YOUR TASK :: Return the lines exactly as they stand, from the first of the material through the line containing "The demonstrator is".

SOURCE DATA ::
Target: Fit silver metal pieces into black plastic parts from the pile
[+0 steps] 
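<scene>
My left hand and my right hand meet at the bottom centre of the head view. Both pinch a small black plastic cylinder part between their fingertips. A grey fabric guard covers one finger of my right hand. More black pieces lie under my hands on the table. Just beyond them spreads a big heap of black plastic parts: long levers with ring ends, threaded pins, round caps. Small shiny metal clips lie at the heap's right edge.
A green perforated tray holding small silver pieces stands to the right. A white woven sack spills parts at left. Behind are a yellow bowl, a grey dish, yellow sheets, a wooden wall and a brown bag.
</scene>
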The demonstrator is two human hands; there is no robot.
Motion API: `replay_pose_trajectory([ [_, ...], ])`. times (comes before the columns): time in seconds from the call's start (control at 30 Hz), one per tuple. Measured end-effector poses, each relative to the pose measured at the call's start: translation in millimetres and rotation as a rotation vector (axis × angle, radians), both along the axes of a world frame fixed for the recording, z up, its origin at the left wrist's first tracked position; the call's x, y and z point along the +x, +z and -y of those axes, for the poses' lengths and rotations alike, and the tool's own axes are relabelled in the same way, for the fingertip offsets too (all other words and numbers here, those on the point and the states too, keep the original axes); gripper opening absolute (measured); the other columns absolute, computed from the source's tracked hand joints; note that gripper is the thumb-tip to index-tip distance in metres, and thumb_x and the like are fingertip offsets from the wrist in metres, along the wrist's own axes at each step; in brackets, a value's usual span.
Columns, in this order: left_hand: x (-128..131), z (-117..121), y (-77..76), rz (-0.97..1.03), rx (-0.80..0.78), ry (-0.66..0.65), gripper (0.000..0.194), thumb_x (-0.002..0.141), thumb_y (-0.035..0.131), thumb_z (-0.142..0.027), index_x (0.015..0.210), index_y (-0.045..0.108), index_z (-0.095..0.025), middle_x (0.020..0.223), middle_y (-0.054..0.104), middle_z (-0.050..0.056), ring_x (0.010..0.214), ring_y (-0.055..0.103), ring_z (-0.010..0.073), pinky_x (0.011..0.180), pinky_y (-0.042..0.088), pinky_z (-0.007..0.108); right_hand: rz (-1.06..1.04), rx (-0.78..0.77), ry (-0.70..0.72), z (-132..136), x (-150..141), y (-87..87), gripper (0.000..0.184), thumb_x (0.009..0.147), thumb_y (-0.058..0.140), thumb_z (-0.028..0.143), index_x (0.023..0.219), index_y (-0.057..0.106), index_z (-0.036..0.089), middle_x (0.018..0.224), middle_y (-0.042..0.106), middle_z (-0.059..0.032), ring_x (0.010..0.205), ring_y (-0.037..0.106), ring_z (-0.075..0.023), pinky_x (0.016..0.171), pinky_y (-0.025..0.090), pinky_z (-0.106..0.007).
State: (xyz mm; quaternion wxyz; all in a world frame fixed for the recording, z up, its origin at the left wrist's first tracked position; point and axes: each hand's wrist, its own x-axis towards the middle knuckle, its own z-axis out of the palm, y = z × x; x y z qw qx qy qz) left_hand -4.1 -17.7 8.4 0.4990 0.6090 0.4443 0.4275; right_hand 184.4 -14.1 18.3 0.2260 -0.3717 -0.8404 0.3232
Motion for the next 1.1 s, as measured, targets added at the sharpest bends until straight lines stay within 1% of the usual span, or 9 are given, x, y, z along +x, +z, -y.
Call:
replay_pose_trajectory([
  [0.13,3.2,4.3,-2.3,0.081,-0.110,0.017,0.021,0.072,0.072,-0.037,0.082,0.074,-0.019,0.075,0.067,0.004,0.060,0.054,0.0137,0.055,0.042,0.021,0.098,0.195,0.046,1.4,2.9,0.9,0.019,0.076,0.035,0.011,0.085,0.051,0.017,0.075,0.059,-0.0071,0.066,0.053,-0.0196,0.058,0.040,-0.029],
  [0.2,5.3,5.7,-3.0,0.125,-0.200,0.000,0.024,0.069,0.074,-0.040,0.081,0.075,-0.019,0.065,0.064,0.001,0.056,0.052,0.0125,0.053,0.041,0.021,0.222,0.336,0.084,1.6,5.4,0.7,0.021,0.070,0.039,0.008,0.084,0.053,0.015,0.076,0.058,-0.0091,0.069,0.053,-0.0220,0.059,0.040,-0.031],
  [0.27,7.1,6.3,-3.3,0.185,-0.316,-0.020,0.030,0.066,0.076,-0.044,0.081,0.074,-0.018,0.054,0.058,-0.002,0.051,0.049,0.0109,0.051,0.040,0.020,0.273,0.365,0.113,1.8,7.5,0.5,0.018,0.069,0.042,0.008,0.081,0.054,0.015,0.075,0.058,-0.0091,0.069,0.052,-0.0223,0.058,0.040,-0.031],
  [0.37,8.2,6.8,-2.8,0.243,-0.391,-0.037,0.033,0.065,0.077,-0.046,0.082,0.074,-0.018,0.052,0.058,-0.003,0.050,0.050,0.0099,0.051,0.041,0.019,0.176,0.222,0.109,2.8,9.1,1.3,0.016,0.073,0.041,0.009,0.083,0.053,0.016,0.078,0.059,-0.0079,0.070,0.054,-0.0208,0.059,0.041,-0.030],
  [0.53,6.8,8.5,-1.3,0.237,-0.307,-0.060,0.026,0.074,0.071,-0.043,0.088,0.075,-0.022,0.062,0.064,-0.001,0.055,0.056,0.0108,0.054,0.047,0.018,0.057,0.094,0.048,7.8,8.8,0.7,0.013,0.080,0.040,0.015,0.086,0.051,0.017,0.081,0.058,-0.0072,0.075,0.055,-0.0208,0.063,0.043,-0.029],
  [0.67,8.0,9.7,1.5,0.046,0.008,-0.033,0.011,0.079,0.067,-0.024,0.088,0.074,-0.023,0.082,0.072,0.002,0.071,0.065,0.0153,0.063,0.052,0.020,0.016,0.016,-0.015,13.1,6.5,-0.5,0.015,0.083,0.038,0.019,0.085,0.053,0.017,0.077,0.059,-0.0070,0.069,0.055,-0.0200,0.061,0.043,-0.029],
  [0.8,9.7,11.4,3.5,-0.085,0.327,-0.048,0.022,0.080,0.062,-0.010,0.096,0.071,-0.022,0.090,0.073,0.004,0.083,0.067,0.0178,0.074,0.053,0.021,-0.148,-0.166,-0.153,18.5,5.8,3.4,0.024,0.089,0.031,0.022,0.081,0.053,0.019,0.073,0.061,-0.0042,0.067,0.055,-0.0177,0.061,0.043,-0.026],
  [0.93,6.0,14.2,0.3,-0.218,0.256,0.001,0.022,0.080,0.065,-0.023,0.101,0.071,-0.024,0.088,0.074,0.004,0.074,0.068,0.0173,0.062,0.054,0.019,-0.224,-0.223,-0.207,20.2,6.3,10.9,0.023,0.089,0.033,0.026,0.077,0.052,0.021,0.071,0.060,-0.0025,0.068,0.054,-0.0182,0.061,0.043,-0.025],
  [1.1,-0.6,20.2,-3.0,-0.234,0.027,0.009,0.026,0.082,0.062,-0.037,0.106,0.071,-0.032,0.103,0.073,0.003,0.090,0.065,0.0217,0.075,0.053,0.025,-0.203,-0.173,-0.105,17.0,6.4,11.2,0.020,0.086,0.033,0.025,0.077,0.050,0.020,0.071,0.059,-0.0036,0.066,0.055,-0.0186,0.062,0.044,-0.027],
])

TASK RESPONSE ::
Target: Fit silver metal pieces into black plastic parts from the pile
[+0 steps] 
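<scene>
My left hand and my right hand meet at the bottom centre of the head view. Both pinch a small black plastic cylinder part between their fingertips. A grey fabric guard covers one finger of my right hand. More black pieces lie under my hands on the table. Just beyond them spreads a big heap of black plastic parts: long levers with ring ends, threaded pins, round caps. Small shiny metal clips lie at the heap's right edge.
A green perforated tray holding small silver pieces stands to the right. A white woven sack spills parts at left. Behind are a yellow bowl, a grey dish, yellow sheets, a wooden wall and a brown bag.
</scene>
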The demonstrator is two human hands; there is no robot.

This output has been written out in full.